Sima Ku, having lost the argument, cursed angrily, “This goddamned ass of mine, I wonder if it will ever heal.”

  “I’d be happy if it never healed,” Sima Ting said heatedly. “You’ll give me a lot less trouble that way.” Turning to leave, he spotted a smiling Sha Yueliang standing at the door. Yao Si stepped forward, but before he could make the introductions, Sha announced, “Corps Head Sima, I am Sha Yueliang.”

  Sima Ku rolled over in bed before his brother could react. “I’ll be damned, so you’re Sha Yueliang, nicknamed Sha the Monk.”

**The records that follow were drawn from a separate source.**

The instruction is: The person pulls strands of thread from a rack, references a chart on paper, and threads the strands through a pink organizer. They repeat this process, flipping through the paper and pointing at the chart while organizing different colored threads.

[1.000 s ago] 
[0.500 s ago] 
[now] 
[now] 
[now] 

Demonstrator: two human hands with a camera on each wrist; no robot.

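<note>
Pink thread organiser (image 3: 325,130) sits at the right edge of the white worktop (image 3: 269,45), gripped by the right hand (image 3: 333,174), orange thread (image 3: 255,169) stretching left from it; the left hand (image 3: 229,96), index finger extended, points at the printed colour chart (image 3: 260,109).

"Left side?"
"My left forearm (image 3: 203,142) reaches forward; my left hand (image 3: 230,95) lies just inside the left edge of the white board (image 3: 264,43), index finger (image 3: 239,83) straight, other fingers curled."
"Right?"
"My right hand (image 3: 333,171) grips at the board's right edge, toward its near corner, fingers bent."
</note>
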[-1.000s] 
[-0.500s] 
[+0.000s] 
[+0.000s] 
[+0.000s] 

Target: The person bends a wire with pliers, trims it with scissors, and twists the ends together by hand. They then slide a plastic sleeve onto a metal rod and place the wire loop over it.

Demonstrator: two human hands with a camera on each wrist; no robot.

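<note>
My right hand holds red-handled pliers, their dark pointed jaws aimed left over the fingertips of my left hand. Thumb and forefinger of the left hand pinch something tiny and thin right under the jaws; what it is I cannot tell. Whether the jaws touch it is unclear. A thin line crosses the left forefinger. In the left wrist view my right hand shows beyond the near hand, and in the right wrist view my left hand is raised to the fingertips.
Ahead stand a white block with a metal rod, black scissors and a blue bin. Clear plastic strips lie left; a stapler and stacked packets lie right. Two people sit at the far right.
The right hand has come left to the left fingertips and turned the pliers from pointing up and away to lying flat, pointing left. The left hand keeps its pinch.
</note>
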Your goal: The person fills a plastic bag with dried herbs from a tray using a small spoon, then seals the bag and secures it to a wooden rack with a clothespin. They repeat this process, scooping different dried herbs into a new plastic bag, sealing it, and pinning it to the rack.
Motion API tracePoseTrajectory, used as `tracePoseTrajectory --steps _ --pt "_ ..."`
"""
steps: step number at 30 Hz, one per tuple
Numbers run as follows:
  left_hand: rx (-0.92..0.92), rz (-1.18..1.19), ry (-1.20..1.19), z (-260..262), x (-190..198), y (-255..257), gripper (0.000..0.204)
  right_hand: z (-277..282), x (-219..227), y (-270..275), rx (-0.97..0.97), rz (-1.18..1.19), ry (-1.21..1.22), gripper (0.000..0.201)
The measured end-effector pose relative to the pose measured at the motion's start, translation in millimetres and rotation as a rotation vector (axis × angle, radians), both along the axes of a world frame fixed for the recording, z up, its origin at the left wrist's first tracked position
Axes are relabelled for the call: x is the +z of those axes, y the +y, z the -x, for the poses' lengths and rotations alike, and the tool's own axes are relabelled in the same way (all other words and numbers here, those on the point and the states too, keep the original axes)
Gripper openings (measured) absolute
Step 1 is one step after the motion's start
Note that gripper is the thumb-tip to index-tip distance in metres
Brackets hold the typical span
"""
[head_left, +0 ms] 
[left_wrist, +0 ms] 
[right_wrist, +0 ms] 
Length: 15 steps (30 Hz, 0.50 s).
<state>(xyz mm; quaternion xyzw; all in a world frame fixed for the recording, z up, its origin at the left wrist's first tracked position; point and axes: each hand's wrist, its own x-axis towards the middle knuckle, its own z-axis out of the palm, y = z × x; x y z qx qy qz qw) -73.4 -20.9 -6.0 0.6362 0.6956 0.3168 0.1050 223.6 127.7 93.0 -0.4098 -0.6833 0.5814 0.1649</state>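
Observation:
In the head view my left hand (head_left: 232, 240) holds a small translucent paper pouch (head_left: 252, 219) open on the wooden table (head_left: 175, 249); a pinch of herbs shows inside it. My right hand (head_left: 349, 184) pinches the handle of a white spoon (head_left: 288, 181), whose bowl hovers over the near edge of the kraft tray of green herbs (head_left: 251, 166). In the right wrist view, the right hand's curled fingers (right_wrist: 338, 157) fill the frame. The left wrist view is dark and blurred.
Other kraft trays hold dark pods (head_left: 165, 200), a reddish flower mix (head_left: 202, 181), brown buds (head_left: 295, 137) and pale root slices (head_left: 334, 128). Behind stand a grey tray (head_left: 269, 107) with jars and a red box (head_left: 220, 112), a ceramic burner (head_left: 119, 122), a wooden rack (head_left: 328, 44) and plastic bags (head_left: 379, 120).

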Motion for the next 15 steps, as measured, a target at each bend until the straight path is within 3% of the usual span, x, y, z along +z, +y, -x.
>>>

  “At present I am the commander of the Black Donkey Musket Band,” Sha replied. “My thanks to the Sima brothers for setting the bridge on fire. You and I, hand in glove.”

  “So you’re still alive, are you? What sort of birdshit battles are you fighting these days?”

  “Ambushes!” Sha said.

  “Ambushes, is it? If not for me and my torch, you’d have been trampled into the mud!” Sima Ku said.

  “I have a salve for treating burns,” Sha said with a broad smile. “I’ll have one of my men bring it over.”

  “Lay out some food,” Sima Ting instructed Yao Si, “to welcome Commander Sha.”

  Yao Si replied timidly, “All our money went to set up the Peace Preservation Corps.”

  “How stupid can you be?” Sima Ting said. “The Imperial Army doesn’t serve our family alone, it serves eight hundred households. And the musket band was raised not for our family, but for all the citizens of the township. Get every family to contribute some food and money, since these men are the people’s guests. We’ll supply the wine and liquor.”

  “Corps Head Sima serves two masters well, and gains equally from both.”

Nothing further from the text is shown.